That’s not all, she wanted to say. But she didn’t. Instead they sat together in the quiet, looking out into the velvet black of the outback night.
CHAPTER FIFTEEN
Dawn was a pale pink smudge on the horizon and the inside of the van was cold when Mercy was awakened by a rising chorus of engines.
Yawning, she lifted her head and made to shuffle up the mattress until the movement of her burned skin on the velour made her yelp in pain. Wincing, keeping the throw rug tucked around her neck, she craned up on her elbows to peer outside, watching as men in puffy vests and shorts climbed into driver’s seats and women checked indicators and brake lights before climbing into passenger seats. It was never the other way around, Mercy had noticed.
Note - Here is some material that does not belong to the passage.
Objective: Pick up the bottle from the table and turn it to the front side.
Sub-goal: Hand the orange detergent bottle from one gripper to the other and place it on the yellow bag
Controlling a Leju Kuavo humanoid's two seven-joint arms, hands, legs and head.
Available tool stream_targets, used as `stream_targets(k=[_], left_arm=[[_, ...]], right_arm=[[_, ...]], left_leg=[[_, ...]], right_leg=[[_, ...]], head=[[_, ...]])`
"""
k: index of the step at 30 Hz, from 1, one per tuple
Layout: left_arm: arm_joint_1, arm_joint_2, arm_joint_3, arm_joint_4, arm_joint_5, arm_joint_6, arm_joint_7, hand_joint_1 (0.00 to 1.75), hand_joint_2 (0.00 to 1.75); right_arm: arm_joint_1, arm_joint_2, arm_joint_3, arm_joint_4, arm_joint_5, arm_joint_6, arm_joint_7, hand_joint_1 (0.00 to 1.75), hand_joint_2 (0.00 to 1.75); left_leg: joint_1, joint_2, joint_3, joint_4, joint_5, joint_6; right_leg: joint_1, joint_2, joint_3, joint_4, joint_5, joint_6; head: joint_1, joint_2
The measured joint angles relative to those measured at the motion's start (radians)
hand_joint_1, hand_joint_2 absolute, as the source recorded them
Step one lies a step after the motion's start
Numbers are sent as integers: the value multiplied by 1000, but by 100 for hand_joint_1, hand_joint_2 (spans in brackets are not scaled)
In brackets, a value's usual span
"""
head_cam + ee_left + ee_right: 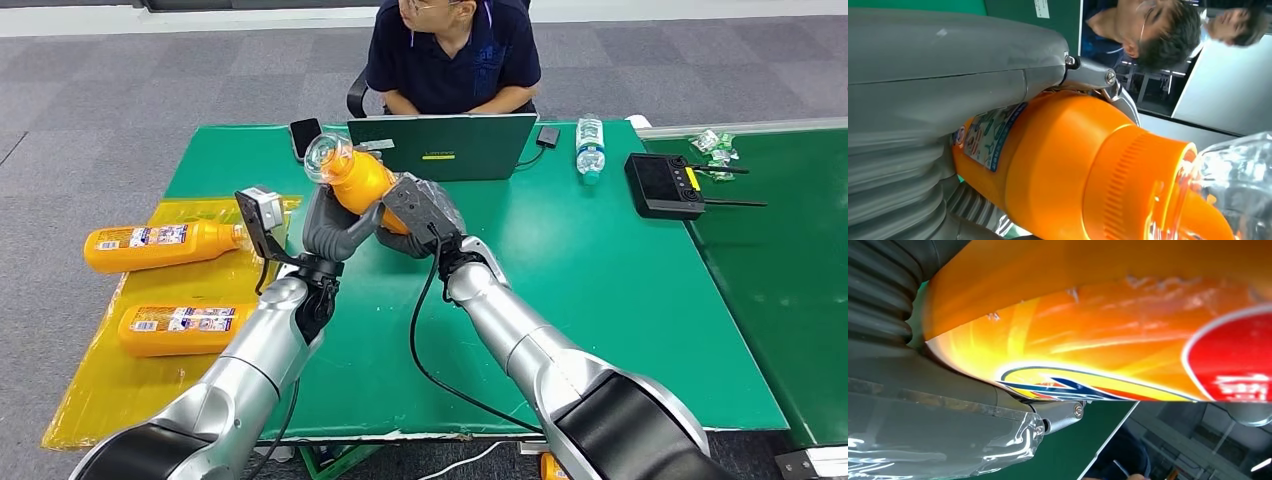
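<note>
I see both hands on the orange bottle (358,178), held tilted above the green table (600,300) (clear cap away from me): left hand (335,228) gripping, right hand (420,215) gripping

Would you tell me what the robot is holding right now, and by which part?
Both hands, left hand and right hand, grip the orange bottle around its body.

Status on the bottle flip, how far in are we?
Pickup looks done: the orange bottle is off the green table, held between the left hand and right hand. Turning is in hand; the bottle is tilted, clear cap away from the robot. Left: finishing the turn to its front. Two more bottles lie on the yellow mat.
</note>
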State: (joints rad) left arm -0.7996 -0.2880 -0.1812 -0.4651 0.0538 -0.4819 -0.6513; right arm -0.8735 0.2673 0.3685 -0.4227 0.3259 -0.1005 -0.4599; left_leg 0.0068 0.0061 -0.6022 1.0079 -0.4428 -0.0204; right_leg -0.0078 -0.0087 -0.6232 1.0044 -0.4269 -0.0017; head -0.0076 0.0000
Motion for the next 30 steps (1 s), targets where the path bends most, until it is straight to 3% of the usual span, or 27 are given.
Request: stream_targets(k=[9, 10, 13, 14, 30], left_arm=[[-3, 0, 0, 2, 5, 11, 0, 175, 175], [-3, 0, 0, 2, 6, 12, 0, 175, 175], [-3, 0, 0, 2, 10, 17, 0, 175, 175], [-3, 0, 0, 2, 11, 20, 0, 175, 175], [-2, 9, 0, -27, -12, 105, 0, 175, 175]], right_arm=[[0, 2, 0, 0, 1, 3, -1, 175, 175], [0, 2, 0, 0, 1, 4, -1, 147, 175], [0, 2, 0, 1, 2, 4, -1, 21, 175], [0, 2, 0, 1, 2, 4, -1, 4, 175], [1, 4, -26, 1, 2, 1, 1, 0, 175]], left_leg=[[0, 0, 0, 0, 0, 0], [0, 0, 0, 0, 0, 0], [0, 0, 0, 0, 0, 0], [0, 0, 0, 0, 0, 0], [0, 0, 0, 0, 0, 0]], right_leg=[[0, 0, 0, 0, 0, 0], [0, 0, 0, 0, 0, 0], [0, 0, 0, 0, 0, 0], [0, 0, 0, 0, 0, 0], [0, 0, 0, 0, 0, 0]], head=[[0, 0], [0, 0], [0, 0], [0, 0], [0, 0]])
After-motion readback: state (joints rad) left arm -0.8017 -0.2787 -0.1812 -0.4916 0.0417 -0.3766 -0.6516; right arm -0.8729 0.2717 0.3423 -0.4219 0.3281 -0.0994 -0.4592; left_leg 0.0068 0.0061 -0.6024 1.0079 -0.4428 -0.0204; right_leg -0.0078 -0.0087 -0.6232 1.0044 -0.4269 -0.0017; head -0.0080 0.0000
Engines roared and caravans rocked and squeaked out of the park, one after the other, chasing each other towards the highway.
Mercy groaned, shivered, and pulled her warm cat blanket back over her head.
It was just after nine am when she awoke again. Her phone was vibrating on the cabinet.
She ignored it, and it went quiet. Almost immediately it started up again. Then again.
Eugene.
It was as if the world came flooding in. As though a flock of news cameras suddenly appeared inside the Hijet, the seeking black eyes of lenses pointed straight at her. Clickbait headlines blared, commentators frothed outraged op-eds, Facebook groups imploded. The quiet thrum of the desert, the red dust, the crackling silver bush—it all disappeared. The world and its screaming opinions pressed down on her chest, flattening the air from her lungs.
‘Mercy, where are you?’
She had to take a deep breath. ‘Marla.’
‘Where?’
‘Not far south of the border.’
‘Border? What border?’
‘For god’s sake, Eugene,’ she said. ‘The fucking Arctic Circle.’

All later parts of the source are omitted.